9. The driving method for bio-disc detection according to claim 8, wherein in a high-speed rotation mode, the bio-disc is rotated at a high speed to generate a centrifugal force.

10. The driving method for bio-disc detection according to claim 8, wherein after the disc is rotated for a pre-determined time in the high-speed rotation mode, the braking process is performed.

11. The driving method for bio-disc detection according to claim 8, wherein in the braking rotation mode, the rotation of the spindle motor is stopped by a rotational kinetic energy generated from the rotation of the step motor.

12. The driving method for bio-disc detection according to claim 11, wherein in the braking rotation mode, the step motor is rotated in a direction inverse to a rotation direction of the spindle motor to brake the spindle motor.
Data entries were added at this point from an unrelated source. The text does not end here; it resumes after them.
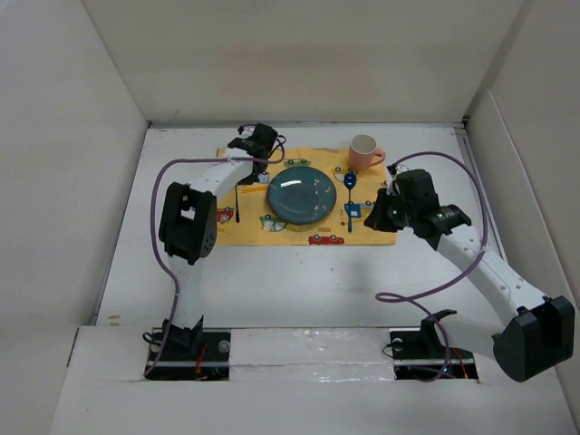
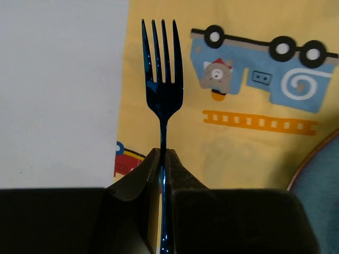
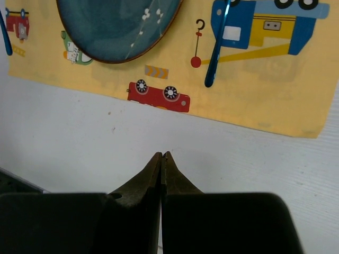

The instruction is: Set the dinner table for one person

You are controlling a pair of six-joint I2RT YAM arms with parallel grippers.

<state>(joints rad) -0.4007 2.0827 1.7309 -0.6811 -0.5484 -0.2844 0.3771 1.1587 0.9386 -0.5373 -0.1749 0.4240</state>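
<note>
Clearly, the left gripper [image 2: 163, 154] is clenched on the thin handle of the fork [image 2: 163, 90], a little behind the tines; the fork looks light, stiff and slippery, so it may turn in this hold. To the right of these jaws lies the yellow mat [image 2: 238, 159] with the plate [image 2: 324, 185], and to their left the bare dinner table [image 2: 58, 95] gives room. The right gripper [image 3: 161, 156], closed on nothing, hangs over the table with the mat's edge ahead.

The fork [image 2: 163, 90] has its handle hidden inside the left gripper [image 2: 162, 154]; in the right wrist view the top edge crops the plate [image 3: 114, 26].
</note>
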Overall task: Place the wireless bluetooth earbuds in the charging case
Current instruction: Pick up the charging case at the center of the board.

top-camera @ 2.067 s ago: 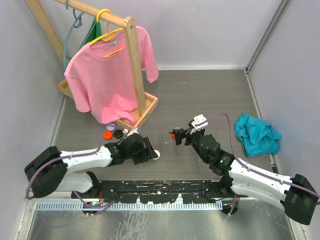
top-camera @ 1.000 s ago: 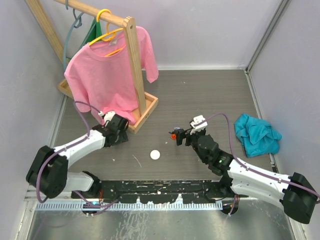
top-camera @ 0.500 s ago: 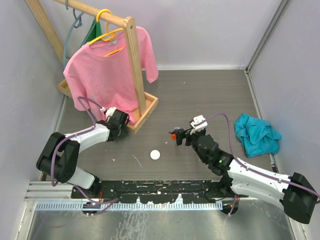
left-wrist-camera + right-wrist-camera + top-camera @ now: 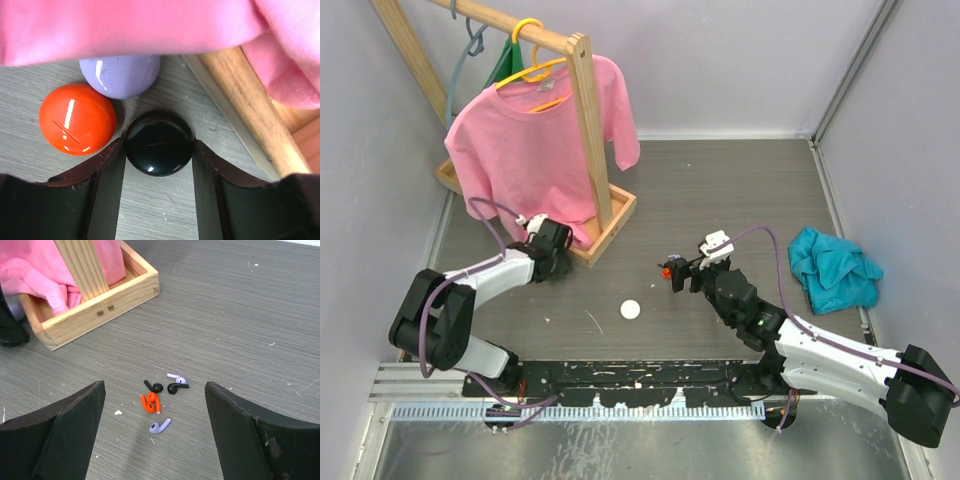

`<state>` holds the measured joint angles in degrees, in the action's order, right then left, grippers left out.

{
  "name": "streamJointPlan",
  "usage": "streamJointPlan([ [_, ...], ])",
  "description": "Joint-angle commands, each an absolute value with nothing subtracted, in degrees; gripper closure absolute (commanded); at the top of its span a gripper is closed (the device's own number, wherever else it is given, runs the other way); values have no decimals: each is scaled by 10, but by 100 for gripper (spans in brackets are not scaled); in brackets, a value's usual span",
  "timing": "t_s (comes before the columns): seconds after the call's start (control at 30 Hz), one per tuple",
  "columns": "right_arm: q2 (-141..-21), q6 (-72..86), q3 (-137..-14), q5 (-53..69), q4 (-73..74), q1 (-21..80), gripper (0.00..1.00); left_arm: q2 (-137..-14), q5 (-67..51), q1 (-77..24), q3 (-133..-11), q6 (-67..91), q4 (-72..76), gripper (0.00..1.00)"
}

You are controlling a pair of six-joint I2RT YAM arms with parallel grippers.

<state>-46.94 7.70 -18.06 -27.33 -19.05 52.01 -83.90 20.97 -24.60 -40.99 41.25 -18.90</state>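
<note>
Several tiny earbuds lie loose on the table under my right gripper point(image 4: 155, 386): an orange pair point(image 4: 150, 402), two black ones point(image 4: 156, 387) and two purple ones point(image 4: 159, 426). The right gripper is open and empty, hovering above them; it also shows in the top view point(image 4: 672, 270). My left gripper point(image 4: 159, 150) is at the rack's base, its fingertips pressed on both sides of a round black charging case point(image 4: 159, 142). An orange case point(image 4: 77, 118) and a purple case point(image 4: 120, 75) lie just beyond it. A white case point(image 4: 631, 309) lies alone mid-table.
A wooden clothes rack point(image 4: 588, 120) with a pink shirt point(image 4: 535, 150) stands at the back left. Its wooden tray base point(image 4: 100, 310) is close beside the cases, and the shirt hangs over them. A teal cloth point(image 4: 833, 268) lies at the right.
My left gripper left the white case mid-table and moved back-left to the rack base, where it now flanks the black case. The right arm has not moved.
</note>
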Motion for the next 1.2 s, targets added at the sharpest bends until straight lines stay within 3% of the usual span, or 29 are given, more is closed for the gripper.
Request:
streamJointPlan([
  [0.0, -475, 78, -189, -252, -217, 521, 14, -794, 144, -249, -370, 440, -194, 63],
  [0.33, -503, 83, -212, -181, -214, 521, 14, -643, 140, -305, -321, 447, -212, 64],
  [0.67, -543, 117, -292, -91, -133, 521, 14, -530, 119, -355, -286, 383, -91, 64],
  [1.17, -626, 191, -496, -22, 64, 510, 16, -484, 114, -479, -239, 170, 130, 66],
])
13. The driving method for bio-disc detection according to claim 8, wherein in the rotation direction switching mode, a rotation of the step motor is quickly switched between a forward direction and a backward direction, such that the bio-disc wobbles.

14. The driving method for bio-disc detection according to claim 8, wherein after the mixing process is performed for a pre-determined time, a detection process is performed.

15. The driving method for bio-disc detection according to claim 8, wherein in the low-speed rotation mode, the bio-disc is rotated by a predetermined angle, so that the biological sample and the reagent, which have been mixed together, pass through the irradiated pre-determined position at a pre-determined speed or shortly stay at the irradiated pre-determined position to detect an optical signal.